Le revenu net du droit d'usage est capitalisé au taux de 5 %.

A la valeur ainsi déterminée du droit d'usage sont ajoutés ;

1° 15 % de ladite valeur ;

2° La valeur capitalisée au taux de 5 p. 100 des frais de garde et d'impôts que les usagers, une fois cantonnés, supporteront comme propriétaires.

Lorsque la forêt à affranchir de droit d'usage en bois est grevée en outre de droits de parcours, il est ajouté au capital déterminé à l'article R. 138-33 un montant égal à la capitalisation à 5 % du revenu annuel susceptible d'être tiré du parcours sur la partie de forêt considérée, en vue de tenir compte à l'usager de ses droits grevant la partie de forêt attribuée en cantonnement.

Il est tenu compte dans la mesure du possible de la convenance des usagers pour asseoir le cantonnement.

La superficie entière du cantonnement est estimée à sa valeur vénale actuelle.

Pour ce faire, le sol est estimé d'après la valeur des sols boisés similaires, compte tenu de la valeur des plantations d'arbres selon leur âge et leur essence et du produit des pâturages ou produits assimilés.

Il n'est en revanche pas tenu compte du droit de chasse et de pêche.

S'il y a lieu, les taux d'intérêt ou d'actualisation à retenir sont ceux des placements fonciers dans la région.

Les procès-verbaux portant proposition de cantonnement sont établis en deux exemplaires.
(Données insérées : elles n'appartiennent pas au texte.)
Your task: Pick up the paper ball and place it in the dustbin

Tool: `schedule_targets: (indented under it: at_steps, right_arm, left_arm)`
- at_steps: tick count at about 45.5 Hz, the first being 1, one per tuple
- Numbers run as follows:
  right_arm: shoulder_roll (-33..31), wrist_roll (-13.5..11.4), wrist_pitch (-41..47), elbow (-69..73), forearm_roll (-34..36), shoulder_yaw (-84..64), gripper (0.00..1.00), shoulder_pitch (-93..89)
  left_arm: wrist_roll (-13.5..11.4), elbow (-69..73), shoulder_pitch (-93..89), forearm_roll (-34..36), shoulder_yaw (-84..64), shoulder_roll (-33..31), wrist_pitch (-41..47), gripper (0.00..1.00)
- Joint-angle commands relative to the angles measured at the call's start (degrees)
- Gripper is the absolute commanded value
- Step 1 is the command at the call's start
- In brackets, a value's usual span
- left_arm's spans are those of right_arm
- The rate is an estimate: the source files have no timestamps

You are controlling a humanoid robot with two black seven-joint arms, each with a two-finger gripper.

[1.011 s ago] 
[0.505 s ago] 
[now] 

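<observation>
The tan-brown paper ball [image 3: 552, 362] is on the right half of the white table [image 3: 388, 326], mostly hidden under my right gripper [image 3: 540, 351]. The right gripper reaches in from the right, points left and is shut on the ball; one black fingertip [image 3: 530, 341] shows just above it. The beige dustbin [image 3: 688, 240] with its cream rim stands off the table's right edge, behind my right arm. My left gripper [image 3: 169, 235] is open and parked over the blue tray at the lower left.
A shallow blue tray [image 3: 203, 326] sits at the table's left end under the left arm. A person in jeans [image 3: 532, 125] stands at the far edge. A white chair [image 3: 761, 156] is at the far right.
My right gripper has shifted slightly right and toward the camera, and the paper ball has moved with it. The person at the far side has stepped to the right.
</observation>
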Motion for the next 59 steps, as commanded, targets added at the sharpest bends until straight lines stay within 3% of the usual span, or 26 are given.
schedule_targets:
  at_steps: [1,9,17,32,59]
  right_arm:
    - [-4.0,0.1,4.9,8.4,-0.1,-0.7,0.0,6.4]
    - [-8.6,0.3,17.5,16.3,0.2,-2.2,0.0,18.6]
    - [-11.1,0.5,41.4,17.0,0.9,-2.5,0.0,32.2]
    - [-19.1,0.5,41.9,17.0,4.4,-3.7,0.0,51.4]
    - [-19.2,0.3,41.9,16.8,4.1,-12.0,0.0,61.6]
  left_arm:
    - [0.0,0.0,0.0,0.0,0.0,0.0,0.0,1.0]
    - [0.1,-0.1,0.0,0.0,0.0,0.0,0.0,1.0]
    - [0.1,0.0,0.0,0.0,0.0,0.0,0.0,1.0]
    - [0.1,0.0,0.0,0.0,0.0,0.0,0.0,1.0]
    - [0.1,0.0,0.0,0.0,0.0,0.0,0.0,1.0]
Un plan de cantonnement indiquant à l'usager le lot qui lui serait concédé y est joint.

En cas d'utilisation partielle par la communauté usagère pendant deux années consécutives d'un pâturage grevé de droit d'usage, le conseil municipal ou la commission syndicale représentant la communauté usagère détermine, sur proposition de l'Office national des forêts, la surface à réserver au troupeau usager et sa localisation.

En cas de disparition complète du troupeau usager, le pâturage est concédé dans les conditions prévues par l'article L. 137-1.

La délibération du conseil municipal ou de la commission syndicale est affichée dans les mairies des communes de situation des pâturages pendant quinze jours au moins avant d'être communiquée par le maire au préfet.

La décision du préfet autorisant l'Office national des forêts à concéder le pâturage est affichée en mairie pendant quinze jours au moins.

L'Office national des forêts procède à la publicité prescrite par l'article L. 137-1 selon les modalités prévues à l'article R. 137-1R. 137-1.